Assigned task>
In the records below, find every line that contains "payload" and list it.

Data provided>

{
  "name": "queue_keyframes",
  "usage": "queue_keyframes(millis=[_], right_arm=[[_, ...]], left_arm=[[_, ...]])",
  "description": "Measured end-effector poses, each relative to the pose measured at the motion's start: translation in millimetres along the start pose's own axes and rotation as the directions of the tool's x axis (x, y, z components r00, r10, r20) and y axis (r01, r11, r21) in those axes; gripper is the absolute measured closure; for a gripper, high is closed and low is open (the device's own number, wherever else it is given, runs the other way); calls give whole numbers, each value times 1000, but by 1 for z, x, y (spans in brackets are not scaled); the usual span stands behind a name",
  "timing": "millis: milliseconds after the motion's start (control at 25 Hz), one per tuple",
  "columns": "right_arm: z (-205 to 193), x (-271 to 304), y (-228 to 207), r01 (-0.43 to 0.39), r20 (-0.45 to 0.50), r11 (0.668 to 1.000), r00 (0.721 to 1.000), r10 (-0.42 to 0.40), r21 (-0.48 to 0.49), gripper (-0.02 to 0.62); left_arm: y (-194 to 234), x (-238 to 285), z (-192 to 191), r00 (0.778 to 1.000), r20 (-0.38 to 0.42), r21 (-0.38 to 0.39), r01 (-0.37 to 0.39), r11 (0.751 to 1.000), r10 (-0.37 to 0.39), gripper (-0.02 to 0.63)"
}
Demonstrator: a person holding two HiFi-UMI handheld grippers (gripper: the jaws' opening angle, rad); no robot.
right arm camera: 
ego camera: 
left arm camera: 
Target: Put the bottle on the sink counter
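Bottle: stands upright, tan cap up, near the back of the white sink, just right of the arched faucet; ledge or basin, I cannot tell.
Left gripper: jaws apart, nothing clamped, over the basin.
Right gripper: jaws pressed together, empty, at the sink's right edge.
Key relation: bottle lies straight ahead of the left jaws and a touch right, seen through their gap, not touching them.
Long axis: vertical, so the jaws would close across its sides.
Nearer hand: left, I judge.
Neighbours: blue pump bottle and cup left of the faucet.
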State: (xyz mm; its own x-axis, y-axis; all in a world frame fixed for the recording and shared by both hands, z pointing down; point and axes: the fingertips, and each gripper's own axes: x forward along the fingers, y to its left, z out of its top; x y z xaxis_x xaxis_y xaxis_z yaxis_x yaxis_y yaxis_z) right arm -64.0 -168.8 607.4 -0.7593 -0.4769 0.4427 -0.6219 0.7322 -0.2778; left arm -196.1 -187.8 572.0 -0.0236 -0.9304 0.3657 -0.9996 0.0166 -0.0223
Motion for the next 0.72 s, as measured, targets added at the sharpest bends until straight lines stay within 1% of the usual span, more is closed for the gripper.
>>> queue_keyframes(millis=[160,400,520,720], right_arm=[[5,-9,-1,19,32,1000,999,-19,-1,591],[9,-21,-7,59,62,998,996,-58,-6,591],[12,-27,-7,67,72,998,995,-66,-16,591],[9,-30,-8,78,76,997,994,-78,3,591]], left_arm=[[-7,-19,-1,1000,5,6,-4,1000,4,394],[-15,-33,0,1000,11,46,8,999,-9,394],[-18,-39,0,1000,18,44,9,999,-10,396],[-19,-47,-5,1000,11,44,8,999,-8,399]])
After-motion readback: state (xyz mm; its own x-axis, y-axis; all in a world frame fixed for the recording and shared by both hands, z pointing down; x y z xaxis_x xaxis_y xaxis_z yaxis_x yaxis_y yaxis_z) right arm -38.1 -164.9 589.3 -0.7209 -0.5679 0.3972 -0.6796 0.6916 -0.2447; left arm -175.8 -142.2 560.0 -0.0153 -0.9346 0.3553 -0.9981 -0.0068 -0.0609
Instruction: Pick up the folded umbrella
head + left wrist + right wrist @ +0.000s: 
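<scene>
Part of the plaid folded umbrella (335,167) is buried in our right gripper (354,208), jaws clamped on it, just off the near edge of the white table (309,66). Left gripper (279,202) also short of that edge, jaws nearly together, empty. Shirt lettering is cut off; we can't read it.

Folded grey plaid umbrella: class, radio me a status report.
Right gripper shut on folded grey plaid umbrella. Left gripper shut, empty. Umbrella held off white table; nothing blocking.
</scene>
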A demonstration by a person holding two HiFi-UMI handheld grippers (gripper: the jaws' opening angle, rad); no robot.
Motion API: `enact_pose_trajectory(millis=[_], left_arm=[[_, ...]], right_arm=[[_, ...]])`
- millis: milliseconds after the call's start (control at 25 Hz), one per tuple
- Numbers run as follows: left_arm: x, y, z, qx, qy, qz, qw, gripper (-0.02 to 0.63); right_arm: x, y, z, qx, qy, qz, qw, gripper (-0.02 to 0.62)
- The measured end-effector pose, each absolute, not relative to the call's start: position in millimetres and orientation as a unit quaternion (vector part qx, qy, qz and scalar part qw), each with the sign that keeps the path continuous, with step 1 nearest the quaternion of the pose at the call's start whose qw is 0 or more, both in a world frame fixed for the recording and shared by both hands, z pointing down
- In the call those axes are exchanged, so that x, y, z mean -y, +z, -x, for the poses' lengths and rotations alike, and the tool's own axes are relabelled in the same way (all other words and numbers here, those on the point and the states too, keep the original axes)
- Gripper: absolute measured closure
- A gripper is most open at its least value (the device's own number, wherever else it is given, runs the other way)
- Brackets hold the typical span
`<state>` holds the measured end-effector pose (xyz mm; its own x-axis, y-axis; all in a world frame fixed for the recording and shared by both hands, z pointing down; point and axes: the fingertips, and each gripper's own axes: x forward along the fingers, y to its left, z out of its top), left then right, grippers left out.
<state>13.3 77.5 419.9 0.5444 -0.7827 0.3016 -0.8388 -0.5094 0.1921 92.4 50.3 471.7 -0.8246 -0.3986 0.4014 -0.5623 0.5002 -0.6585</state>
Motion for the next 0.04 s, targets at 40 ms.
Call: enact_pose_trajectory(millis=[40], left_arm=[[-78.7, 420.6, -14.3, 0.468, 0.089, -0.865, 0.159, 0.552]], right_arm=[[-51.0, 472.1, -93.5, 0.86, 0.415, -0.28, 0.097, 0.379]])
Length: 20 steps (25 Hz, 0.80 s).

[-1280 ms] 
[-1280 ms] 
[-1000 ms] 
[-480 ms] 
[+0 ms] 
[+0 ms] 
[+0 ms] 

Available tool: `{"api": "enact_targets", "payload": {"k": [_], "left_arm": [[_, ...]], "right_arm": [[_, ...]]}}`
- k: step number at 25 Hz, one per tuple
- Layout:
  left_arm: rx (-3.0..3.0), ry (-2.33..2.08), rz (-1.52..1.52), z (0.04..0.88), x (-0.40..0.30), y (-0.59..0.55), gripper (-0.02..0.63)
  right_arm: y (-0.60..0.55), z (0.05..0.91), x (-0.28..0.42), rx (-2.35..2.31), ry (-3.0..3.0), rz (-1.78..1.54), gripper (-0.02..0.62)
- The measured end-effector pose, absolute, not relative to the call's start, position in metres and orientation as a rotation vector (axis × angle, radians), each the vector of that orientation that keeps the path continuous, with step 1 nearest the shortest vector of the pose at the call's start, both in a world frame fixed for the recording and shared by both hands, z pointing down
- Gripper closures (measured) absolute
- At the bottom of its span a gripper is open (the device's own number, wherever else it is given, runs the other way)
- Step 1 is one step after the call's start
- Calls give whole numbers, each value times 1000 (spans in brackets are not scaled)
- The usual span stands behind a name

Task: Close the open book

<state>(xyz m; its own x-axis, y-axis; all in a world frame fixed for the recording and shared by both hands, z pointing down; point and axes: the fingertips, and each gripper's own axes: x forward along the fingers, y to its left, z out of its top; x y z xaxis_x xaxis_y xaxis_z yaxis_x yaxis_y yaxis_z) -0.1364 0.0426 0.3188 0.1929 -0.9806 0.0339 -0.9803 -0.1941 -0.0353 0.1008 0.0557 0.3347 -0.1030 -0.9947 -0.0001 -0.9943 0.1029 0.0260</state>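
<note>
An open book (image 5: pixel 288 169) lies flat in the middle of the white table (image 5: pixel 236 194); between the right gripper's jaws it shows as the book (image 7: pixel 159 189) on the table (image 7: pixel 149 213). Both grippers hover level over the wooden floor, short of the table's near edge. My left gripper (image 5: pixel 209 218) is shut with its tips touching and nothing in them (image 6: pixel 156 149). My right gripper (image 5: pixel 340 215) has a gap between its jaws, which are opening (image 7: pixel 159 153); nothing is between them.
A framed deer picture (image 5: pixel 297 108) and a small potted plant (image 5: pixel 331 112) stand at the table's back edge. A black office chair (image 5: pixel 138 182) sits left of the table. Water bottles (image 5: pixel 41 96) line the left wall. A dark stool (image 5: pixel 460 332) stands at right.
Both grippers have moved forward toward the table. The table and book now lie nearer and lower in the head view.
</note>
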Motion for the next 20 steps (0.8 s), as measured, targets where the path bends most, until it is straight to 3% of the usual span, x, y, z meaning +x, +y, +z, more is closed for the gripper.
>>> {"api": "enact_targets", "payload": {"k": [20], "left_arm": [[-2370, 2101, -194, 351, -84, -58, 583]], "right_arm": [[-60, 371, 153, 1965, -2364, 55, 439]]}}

Problem solution>
Available tool: `{"api": "enact_targets", "payload": {"k": [_], "left_arm": [[_, ...]], "right_arm": [[_, ...]]}}`
>>> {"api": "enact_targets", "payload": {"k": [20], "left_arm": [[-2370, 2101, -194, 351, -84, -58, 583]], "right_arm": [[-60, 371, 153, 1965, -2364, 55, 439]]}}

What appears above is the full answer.